> _Data records_

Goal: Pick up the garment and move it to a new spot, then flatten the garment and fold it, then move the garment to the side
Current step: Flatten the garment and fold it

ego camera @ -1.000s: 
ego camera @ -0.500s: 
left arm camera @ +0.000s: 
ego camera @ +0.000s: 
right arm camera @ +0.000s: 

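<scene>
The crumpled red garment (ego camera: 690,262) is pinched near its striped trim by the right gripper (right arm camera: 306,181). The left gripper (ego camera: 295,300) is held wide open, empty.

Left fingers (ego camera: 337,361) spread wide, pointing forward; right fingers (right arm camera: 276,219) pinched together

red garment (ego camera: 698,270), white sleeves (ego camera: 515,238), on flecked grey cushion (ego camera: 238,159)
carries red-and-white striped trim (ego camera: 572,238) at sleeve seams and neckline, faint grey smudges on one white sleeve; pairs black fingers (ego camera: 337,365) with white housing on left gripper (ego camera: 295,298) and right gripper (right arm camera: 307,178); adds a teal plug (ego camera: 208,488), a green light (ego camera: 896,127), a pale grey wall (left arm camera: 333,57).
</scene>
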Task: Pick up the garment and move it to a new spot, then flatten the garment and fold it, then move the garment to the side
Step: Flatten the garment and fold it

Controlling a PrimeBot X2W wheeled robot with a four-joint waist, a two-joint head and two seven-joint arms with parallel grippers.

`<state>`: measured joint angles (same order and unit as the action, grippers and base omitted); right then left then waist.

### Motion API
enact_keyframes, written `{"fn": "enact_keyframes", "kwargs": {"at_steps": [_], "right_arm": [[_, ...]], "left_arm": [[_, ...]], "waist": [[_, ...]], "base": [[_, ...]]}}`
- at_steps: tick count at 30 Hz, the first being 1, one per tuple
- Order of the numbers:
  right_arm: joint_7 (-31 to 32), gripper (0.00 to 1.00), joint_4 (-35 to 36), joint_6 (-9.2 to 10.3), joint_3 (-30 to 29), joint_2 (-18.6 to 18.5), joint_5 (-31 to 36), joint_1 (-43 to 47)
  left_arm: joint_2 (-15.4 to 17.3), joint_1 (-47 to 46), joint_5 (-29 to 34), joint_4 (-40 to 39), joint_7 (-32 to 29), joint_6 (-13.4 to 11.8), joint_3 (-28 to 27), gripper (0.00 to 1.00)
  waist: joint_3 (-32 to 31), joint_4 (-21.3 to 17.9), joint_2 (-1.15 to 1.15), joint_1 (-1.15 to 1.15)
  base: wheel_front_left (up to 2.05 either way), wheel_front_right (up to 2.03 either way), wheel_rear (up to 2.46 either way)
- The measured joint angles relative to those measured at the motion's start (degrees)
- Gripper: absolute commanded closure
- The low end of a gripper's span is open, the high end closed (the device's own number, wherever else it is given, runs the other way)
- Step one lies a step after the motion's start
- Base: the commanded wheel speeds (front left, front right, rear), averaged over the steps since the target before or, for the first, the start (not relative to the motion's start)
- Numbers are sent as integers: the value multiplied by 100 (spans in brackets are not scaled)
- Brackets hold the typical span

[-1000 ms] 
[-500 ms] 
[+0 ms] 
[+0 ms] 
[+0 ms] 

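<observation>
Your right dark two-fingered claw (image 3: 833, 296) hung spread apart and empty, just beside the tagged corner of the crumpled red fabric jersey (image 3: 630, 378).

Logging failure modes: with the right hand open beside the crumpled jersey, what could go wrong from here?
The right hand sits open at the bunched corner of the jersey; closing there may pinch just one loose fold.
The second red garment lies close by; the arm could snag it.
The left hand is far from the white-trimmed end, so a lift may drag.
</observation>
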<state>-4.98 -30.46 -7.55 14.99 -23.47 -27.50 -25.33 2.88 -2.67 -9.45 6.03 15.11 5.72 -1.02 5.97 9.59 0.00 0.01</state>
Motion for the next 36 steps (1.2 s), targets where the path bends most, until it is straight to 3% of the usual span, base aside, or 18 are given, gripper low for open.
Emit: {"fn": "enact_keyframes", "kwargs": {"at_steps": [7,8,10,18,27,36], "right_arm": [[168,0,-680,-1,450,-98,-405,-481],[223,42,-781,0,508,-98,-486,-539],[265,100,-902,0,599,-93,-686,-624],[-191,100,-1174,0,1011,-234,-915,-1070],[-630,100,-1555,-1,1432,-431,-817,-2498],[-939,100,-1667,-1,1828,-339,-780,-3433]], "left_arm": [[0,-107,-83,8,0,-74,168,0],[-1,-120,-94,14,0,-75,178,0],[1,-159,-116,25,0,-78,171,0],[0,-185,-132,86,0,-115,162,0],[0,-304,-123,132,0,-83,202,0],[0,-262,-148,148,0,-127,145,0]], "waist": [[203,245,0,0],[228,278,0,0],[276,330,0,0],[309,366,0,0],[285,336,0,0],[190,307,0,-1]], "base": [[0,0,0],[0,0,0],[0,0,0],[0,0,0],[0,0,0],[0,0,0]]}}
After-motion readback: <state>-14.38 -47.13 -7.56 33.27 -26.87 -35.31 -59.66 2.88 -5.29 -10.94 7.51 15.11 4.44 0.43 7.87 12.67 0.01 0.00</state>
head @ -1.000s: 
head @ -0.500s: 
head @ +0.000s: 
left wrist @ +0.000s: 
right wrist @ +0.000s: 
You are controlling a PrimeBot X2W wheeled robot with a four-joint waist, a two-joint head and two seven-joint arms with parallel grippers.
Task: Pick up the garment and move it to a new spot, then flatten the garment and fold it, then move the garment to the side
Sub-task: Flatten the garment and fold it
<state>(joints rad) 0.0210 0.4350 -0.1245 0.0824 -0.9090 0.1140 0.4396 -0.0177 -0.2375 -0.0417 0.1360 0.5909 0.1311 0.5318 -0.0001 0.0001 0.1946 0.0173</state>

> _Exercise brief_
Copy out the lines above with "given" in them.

> _Expected answer_
- The low end of a gripper's span is open, the high end closed (the device's own number, wherever else it is given, runs the other way)
Motion for the next 36 steps (1.2 s), targets where the path bends most, until it is straight to 3% of the usual span, base aside, or 18 are given, gripper low for open.

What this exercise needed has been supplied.